A 2007 meta-analysis in the Canadian Journal of Surgery identified 15 studies from 1977 to 2005 that evaluated the efficacy of povidone-iodine irrigation to prevent SSIs.33 A total of 15 studies were included with varying povidone-iodine dilutions (10% PVP-I, 1% PVP-I, 0.5% PVP-I, 0.35% PVP-I) in the intervention/treatment groups. Among these, 11 randomized control trials (RCTs) provided high-quality evidence, with 3 studies offering level 1 evidence and 8 providing level 2 evidence. Of all the studies, 10 demonstrated that povidone-iodine irrigation was markedly more effective at preventing SSIs compared with using saline, water, or no irrigation at all.
In the field of orthopaedic surgery, a clinical investigation using intraoperative, dilute Betadine irrigation was first reported in the spine literature in 2005. Cheng et al34 conducted a RCT of 414 consecutive patients undergoing spinal surgery. Surgical procedures included decompression, fusion, and fixation for degenerative scoliosis or stenosis, fixation for traumatic spinal fracture, diskectomy for disk prolapse, and excision with fixation for spinal metastatic lesions. In the group with a 0.35% dilute Betadine soak for 3 minutes, there were 0 superficial or deep infections (of 208), compared with 1 superficial infection and 6 deep infections (of 206) in the control group with normal saline irrigation. This resulted in a significantly worse deep infection rate and total infection rate (P = 0.0146 for deep infection rate and P = 0.0072 for total infection rate) in the control group.
After this, Chang et al35 completed a similar RCT in 2006 that included 244 consecutive patients and 435 patients with primary instrumented lumbosacral posterolateral fusion levels for degenerative spinal disorder. Group 1 (0.35% dilute povidone-iodine irrigation) consisted of 120 patients (212 fusion levels), and group 2 (normal saline irrigation) consisted of 124 patients (213 fusion levels). 0 infections in group 1 patients and 6 infections in group 2 were observed, for a statistically significant difference (P = 0.029).
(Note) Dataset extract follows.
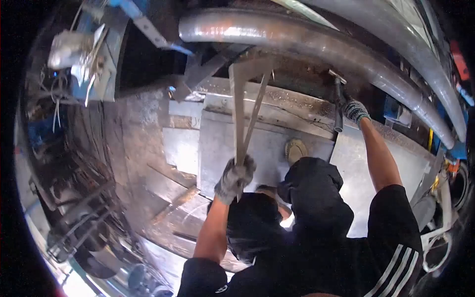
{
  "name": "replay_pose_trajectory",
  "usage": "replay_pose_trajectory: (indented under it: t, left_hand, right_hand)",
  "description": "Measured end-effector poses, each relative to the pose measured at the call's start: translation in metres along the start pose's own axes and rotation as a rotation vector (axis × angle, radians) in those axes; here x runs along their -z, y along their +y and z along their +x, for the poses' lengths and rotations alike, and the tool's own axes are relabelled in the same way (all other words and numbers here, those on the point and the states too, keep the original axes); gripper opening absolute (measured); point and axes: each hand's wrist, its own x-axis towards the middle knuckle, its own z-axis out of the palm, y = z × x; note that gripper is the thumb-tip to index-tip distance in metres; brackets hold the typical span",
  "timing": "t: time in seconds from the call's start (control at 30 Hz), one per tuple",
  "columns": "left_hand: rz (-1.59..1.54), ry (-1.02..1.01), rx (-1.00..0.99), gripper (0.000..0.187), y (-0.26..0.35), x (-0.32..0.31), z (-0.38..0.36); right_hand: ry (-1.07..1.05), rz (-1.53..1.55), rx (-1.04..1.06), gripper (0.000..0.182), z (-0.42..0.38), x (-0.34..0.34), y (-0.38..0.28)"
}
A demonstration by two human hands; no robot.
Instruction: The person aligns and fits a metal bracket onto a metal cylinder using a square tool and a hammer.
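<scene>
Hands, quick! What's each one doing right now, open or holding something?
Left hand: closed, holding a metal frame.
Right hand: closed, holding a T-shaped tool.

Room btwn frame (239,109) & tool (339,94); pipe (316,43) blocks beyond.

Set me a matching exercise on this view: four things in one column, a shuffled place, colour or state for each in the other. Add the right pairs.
Things
1. metal frame
2. T-shaped tool
3. shoe
4. right sleeve

Places, colours, states
A. tan, over the grey metal sheet
B. right at the gloved right hand
C. black with white stripes
D. gripped in the gloved left hand

Right pairs: 1-D; 2-B; 3-A; 4-C
</scene>
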Motion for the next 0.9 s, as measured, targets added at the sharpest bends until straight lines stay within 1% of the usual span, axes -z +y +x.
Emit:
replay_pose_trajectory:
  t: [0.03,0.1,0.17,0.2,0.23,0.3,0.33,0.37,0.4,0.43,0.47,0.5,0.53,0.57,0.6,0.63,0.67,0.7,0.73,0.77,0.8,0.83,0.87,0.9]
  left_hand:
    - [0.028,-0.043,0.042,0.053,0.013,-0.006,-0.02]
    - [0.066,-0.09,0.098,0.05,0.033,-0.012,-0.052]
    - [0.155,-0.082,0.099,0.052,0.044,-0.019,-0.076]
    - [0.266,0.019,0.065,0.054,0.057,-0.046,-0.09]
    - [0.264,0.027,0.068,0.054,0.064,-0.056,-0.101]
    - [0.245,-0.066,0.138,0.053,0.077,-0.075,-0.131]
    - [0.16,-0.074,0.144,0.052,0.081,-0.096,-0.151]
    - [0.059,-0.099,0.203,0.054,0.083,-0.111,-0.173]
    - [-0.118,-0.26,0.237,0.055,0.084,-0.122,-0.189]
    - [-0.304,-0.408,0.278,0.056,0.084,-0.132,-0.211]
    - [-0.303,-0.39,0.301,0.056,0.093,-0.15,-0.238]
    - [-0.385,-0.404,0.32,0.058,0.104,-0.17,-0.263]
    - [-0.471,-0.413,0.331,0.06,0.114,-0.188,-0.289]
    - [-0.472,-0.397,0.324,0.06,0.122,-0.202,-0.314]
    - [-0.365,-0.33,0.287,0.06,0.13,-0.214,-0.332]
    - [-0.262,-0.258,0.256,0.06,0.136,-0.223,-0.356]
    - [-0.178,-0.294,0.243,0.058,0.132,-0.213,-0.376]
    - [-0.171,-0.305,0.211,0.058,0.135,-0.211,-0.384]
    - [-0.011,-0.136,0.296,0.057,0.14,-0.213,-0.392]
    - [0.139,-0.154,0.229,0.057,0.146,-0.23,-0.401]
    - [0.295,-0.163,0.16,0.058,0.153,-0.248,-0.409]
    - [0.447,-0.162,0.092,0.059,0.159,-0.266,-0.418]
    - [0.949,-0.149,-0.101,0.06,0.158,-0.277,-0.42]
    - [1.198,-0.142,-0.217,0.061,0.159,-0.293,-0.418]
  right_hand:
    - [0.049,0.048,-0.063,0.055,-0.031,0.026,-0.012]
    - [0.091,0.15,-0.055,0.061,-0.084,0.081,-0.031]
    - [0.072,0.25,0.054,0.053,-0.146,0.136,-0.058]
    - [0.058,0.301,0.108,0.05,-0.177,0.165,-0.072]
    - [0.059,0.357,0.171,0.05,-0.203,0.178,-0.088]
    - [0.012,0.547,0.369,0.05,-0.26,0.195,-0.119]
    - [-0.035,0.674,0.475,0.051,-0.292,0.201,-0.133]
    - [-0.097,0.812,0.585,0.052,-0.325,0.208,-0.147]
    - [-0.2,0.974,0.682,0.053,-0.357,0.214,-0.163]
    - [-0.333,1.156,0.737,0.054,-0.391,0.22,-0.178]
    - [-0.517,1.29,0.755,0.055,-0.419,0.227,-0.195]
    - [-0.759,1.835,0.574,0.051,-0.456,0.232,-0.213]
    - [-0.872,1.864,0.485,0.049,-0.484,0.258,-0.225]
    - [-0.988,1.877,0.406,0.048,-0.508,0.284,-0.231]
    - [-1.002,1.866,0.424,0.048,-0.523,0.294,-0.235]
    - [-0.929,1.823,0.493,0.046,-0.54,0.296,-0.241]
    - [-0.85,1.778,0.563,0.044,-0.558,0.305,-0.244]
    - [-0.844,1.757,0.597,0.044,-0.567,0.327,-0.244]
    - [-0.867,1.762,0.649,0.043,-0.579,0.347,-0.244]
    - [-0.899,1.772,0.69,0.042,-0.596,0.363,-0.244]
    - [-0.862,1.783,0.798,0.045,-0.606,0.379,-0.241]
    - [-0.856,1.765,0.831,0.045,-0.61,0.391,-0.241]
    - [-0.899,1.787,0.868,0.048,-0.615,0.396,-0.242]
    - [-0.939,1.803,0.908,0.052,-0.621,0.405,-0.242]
No difference in spine fusion was achieved between the groups suggesting the minimal or absence of a negative cytotoxic effect from the 0.35% dilute povidone-iodine irrigation.
In TJA, Della Valle et al in 2012 conducted a retrospective analysis that included 1,862 cases (630 total hip arthroplasties [THAs] and 1,232 total knee arthroplasties [TKAs]) done using a normal saline lavage protocol and 688 cases (274 THAs and 414 TKAs) after instituting a 0.35% dilute Betadine lavage protocol that was based on the protocol described by Cheng et al.34,36 A prosthetic joint infection (PJI) developed in 18 of 1,862 TJAs before the use of 0.35% dilute Betadine lavage versus 1 of 688 TJAs after adopting the protocol, for a significant difference (P = 0.018). A noteworthy difference from the spine studies was the use of a 10% Betadine paint with a sponge stick before skin closure in the 0.35% dilute Betadine lavage group.
In a 2020 follow-up publication, Della Valle et al conducted a RCT of aseptic revision TJAs.37 A total of 457 patients were included, with 234 patients (153 knees and 83 hips) in the normal saline lavage group and 223 (144 knees and 79 hips) in the 0.35% dilute povidone-iodine lavage group. They recorded 8 PJIs in the saline group and 1 PJI in the 0.35% dilute povidone-iodine group (3.4% versus 0.4%, P = 0.038). Similar to their previous study, in the 0.35% dilute povidone-iodine lavage cohort, the wound edges were painted with 10% povidone-iodine with a sponge stick before closure.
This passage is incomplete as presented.